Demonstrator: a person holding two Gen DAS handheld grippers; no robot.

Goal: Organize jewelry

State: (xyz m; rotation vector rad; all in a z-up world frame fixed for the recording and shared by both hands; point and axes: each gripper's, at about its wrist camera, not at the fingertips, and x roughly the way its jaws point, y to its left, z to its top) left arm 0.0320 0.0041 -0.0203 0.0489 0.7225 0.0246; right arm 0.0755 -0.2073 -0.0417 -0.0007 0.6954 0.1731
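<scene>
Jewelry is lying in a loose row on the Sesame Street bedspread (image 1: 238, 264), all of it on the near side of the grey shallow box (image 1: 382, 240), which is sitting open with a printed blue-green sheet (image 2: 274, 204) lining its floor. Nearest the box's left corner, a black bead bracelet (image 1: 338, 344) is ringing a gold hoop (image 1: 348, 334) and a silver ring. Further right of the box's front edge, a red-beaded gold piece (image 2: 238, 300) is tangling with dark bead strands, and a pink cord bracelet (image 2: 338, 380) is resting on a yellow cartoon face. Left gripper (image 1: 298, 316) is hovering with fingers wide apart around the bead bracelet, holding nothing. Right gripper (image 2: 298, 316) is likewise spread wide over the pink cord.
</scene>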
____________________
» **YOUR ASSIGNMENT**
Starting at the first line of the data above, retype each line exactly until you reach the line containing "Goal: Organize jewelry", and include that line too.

» **RESULT**
Demonstrator: a person holding two Gen DAS handheld grippers; no robot.

Goal: Organize jewelry

Nothing else is required to finish the exercise.